La risposta del patriarca ecumenico Bartholomeos I e del santo sinodo è arrivata da qualche settimana sul tavolo dell’arcivescovo ortodosso di Atene al quale si chiede di prendere posizione contro queste «tendenze zelote» presenti non da oggi nell’ortodossia greca. Costantinopoli chiede di uscire dall’ambiguità: se la «confessione» dicesse la verità tutta la gerarchia dell’Oriente si sarebbe macchiata del crimine contro la fede che sarebbe l’ecumenismo. Ma i metropoliti che l’hanno firmata verrebbero a dire che il Credo non è sufficiente, ma ha bisogno di una ulteriore espansione, per l’appunto di tipo antiecumenico. E in nome della tradizione violerebbero la disciplina della tradizione. Il santo sinodo usa parole chiare: «Vogliamo credere che i Gerarchi che hanno firmato non abbiano compreso che stanno guidando uno scisma» e ricorda che l’impegno ortodosso nel dialogo ecumenico è stato preso sinodalmente da tutte le Chiese nel 1986.
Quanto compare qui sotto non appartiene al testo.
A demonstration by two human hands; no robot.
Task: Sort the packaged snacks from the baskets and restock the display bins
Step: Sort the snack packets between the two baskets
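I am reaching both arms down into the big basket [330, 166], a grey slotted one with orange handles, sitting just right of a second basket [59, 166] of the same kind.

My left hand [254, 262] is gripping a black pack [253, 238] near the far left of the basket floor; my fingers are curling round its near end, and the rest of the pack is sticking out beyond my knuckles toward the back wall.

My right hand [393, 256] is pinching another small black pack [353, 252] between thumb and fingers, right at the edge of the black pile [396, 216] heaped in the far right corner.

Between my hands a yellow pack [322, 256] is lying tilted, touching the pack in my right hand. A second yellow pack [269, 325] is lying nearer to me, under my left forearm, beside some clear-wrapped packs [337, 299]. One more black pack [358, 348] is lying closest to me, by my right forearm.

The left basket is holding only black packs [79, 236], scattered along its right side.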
Così, con una presa di posizione ancora per un attimo interlocutoria ma assai severa nella sostanza, prova il rischio di divisione contenuto in quell’assalto che esaspera una tendenza da sempre presente negli ambienti monastici. Cosa accadrà fra le sponde dell’Egeo è difficile a dirsi: ma il senso più profondo di questa iniziativa contro l’ecumenismo, il dialogo con l’Ebraismo e con l’Islam non sta in una questione infraortodossa.
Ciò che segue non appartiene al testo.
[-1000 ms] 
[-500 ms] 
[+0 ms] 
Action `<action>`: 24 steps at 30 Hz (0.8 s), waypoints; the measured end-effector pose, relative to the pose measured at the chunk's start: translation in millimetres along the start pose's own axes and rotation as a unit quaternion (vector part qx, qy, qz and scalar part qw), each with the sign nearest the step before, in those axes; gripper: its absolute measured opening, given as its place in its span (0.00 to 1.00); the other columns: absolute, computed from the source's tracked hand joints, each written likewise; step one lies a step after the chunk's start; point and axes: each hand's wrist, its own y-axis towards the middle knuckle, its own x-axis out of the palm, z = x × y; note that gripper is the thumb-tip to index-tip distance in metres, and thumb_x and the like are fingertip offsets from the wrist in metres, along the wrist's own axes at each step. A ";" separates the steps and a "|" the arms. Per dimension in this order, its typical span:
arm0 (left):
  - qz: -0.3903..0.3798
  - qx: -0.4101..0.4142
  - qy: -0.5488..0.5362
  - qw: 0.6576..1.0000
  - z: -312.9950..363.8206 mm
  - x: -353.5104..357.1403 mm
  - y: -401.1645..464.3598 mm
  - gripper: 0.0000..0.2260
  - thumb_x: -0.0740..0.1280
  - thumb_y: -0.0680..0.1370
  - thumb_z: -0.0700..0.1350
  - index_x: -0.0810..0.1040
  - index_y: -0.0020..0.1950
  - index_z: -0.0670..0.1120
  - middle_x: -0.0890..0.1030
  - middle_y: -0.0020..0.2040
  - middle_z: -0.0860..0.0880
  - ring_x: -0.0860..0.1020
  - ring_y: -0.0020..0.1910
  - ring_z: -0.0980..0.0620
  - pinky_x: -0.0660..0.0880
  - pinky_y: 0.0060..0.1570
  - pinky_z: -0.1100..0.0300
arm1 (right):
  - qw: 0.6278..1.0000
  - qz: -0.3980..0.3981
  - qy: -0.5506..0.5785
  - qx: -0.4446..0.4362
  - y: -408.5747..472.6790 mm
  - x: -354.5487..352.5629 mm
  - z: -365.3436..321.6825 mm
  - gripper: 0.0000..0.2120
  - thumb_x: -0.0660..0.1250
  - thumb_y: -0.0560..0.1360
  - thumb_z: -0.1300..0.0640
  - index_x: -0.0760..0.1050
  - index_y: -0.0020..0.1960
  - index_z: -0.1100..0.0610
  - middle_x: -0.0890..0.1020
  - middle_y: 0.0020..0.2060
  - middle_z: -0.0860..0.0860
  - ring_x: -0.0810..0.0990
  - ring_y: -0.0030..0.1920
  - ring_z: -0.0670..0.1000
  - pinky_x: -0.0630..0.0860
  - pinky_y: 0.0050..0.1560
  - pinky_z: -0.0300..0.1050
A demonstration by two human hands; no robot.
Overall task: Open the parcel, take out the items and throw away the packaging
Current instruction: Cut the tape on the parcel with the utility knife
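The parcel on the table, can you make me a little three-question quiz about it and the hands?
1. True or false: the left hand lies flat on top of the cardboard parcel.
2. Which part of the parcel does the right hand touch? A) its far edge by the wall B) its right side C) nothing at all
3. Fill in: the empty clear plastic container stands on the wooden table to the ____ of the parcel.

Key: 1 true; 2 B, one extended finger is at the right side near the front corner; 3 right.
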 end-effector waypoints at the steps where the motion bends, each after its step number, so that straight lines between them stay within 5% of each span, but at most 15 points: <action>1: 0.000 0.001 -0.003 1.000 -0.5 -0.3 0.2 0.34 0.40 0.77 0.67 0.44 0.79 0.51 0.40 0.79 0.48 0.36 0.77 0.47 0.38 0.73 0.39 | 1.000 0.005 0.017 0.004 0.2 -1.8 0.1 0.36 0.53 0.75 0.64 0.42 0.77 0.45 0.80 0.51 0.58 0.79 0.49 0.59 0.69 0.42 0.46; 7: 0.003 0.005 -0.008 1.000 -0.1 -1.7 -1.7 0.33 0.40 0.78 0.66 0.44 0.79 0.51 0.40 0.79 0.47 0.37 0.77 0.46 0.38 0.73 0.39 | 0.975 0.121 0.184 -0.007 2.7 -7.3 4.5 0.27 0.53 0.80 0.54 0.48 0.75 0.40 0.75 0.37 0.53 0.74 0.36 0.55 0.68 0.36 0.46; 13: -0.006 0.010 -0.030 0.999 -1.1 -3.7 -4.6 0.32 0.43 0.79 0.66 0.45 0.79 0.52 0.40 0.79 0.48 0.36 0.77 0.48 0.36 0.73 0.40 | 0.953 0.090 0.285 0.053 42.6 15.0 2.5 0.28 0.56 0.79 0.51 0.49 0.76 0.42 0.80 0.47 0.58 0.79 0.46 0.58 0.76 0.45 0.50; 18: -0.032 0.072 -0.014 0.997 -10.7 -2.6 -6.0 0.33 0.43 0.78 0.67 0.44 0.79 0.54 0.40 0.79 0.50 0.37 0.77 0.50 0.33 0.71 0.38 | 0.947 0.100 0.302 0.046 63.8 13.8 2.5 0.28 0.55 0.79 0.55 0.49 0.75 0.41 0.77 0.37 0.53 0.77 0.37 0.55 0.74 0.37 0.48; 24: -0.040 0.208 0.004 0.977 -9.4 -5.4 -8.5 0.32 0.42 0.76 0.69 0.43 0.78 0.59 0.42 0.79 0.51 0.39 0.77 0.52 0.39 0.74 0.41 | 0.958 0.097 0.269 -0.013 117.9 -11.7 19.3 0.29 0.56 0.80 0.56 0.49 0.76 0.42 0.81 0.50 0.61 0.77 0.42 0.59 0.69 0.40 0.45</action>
La mossa degli zeloti d’Oriente ricorda troppo da vicino — per lessico e perfino per obiettivi polemici — il tradizionalismo cattolico, l’integrismo luterano, il fondamentalismo congregazionalista, i fuoriusciti anglicani. È come se il grande desiderio di unità che le Chiese avevano letto nel Vangelo durante il Novecento producesse la stessa insofferenza dentro tutte le Chiese: al punto che si può dire se c’è una cosa oggi ecumenicamente condivisa fra le Chiese è l’antiecumenismo di minoranze riottose, il ribellismo di sacche resistenti al dialogo, eccitate dalla presunzione di rappresentare la tradizione e l’identità, anche a costo di cercarla nel fondo del proprio ombelico.
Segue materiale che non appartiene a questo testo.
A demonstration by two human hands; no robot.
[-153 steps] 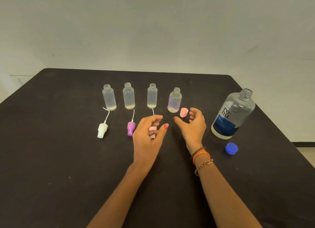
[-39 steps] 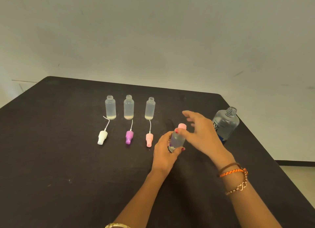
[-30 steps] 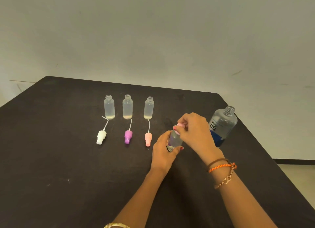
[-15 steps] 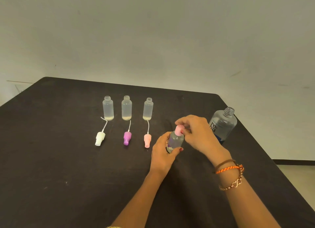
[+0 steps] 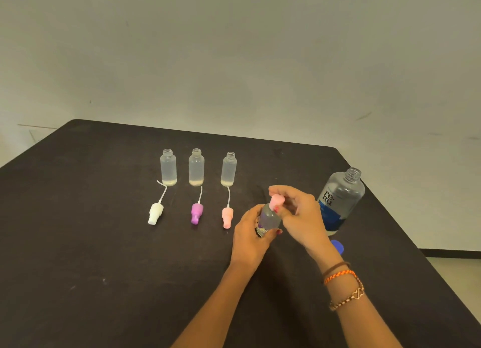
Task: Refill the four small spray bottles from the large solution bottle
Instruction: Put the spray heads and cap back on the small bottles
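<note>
Three small clear spray bottles (image 5: 196,167) stand uncapped in a row on the black table (image 5: 78,243), each with a little pale liquid at the bottom. Their spray heads lie in front of them: white (image 5: 155,213), purple (image 5: 196,212) and pink (image 5: 227,216). My left hand (image 5: 251,237) grips the fourth small bottle (image 5: 269,217) low on its body, held above the table. My right hand (image 5: 299,215) pinches the pink cap (image 5: 276,201) sitting on that bottle's neck. The large solution bottle (image 5: 341,199) stands open to the right, behind my right hand.
The blue cap (image 5: 338,246) of the large bottle lies on the table by my right wrist. The table's right edge runs close past the large bottle. A plain wall stands behind the table.
Since five seconds ago the fourth bottle has left the row and is in my left hand. My right hand brought the pink cap onto its neck and now works at it.
</note>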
Un sociologo direbbe che è naturale così: man mano che procede la globalizzazione della cultura e
dei costumi (quella dei mercati in fondo è almeno vittoriana...) ogni appello alle piccole patrie, alle
lingue, alla nobilitazione identitaria delle tradizioni guadagna ascolto. Che questo capiti nelle Chiese e fra le fedi dunque non meraviglia: dice soltanto che le risorse interiori e la lungimiranza spirituale con la quale, in contesti non meno difficili, altre generazioni avevano capito che ogni divisione prepara la catastrofe sono finite, o forse non sono state alimentate in tempo.